What the task requires: Please write out exactly the lines of the data below from the line holding "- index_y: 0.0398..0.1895" through the line holding "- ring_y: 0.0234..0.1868", and leave out the rest.

Data segment:
+ + +

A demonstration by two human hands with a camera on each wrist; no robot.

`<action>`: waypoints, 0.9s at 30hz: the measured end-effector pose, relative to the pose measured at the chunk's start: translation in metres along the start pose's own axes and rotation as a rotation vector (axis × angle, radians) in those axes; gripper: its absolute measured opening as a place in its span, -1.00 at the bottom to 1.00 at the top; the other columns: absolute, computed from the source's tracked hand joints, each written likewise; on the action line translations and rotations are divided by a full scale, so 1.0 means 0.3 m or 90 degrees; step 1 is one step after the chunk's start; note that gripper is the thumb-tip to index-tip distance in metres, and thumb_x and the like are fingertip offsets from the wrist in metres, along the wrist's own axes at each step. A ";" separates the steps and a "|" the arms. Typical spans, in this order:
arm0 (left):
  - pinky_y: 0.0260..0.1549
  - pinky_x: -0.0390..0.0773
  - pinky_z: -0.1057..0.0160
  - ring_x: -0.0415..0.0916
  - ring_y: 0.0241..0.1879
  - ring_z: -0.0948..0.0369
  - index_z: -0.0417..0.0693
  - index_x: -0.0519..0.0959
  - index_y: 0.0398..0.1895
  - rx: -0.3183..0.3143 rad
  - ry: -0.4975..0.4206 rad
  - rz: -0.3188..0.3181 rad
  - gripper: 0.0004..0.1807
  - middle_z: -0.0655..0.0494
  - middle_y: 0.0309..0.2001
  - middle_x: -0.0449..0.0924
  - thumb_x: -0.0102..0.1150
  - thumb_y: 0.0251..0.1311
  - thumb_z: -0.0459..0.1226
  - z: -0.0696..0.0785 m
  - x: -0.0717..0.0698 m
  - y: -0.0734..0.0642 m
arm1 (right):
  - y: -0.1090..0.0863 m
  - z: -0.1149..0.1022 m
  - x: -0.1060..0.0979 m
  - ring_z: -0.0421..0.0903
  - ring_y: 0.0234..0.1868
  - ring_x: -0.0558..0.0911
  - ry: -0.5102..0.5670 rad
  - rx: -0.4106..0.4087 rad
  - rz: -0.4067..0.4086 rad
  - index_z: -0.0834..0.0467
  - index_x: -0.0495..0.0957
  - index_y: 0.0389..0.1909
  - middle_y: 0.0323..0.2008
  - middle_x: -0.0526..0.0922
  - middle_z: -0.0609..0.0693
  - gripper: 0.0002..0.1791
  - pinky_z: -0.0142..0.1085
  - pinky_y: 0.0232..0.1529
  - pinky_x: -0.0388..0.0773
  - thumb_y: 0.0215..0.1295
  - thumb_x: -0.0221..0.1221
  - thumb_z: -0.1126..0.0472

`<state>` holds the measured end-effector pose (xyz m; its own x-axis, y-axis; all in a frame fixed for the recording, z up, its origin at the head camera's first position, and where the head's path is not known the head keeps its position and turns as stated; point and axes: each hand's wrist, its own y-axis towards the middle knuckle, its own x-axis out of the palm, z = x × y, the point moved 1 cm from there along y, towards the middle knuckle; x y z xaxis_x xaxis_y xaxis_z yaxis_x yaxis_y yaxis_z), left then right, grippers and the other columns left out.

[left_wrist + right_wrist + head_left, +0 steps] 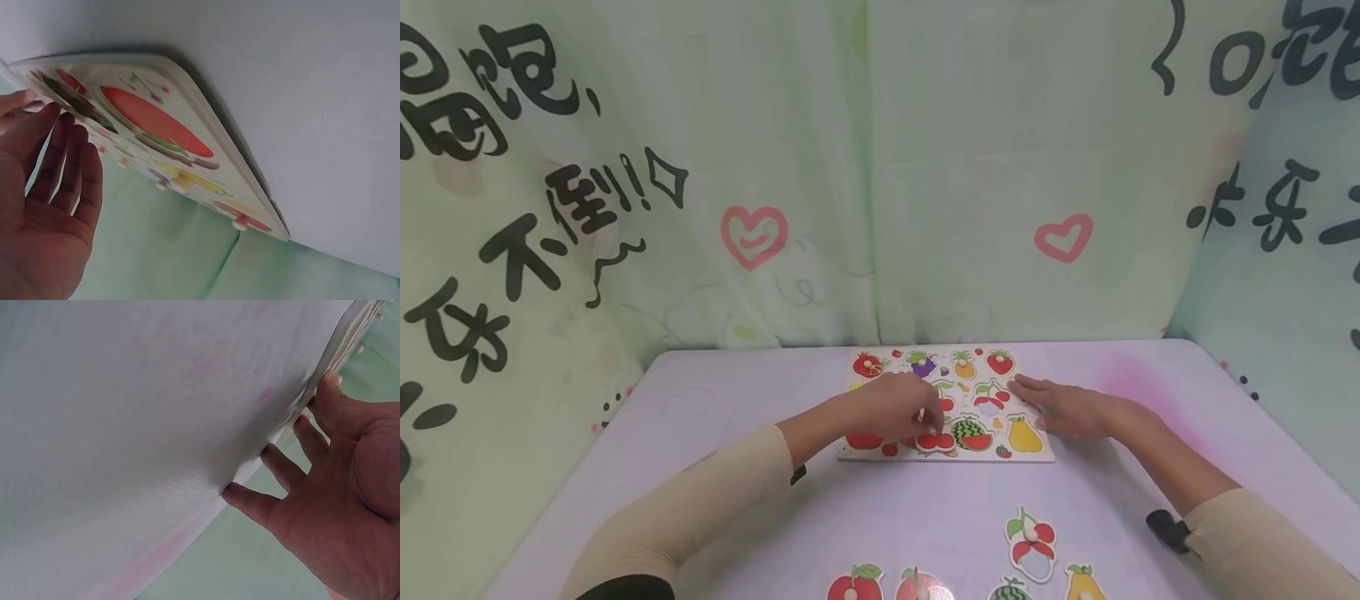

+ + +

Your response:
  - index_y: 0.0398..0.1895
  - rx: -0.3183..0.3143 rad
  - ry: -0.4975..0.4206 rad
  - rz: -0.3188..0.3181 rad
  - gripper: 0.0004..0.1807
  - middle_z: -0.0655..0.0494
  - middle_y: 0.0309..0.2001
  - middle_x: -0.0449..0.0924
  - thumb_x: -0.0102..0.1150
  - thumb_y: 0.0251..0.1311
  - thumb_z: -0.0459..0.1226
  - z: -0.0696..0.0785 m
  - x: -0.0717..0.0698 m
  - y: -0.0734..0.0642 m
arm1 (right):
  - y: -0.1090..0.0863 m
  - z: -0.1149..0.1022 m
  - x: -0.1060..0.0979 m
  - ring_z: -0.0421..0.0903
  - ring_y: 0.0234..0.1868

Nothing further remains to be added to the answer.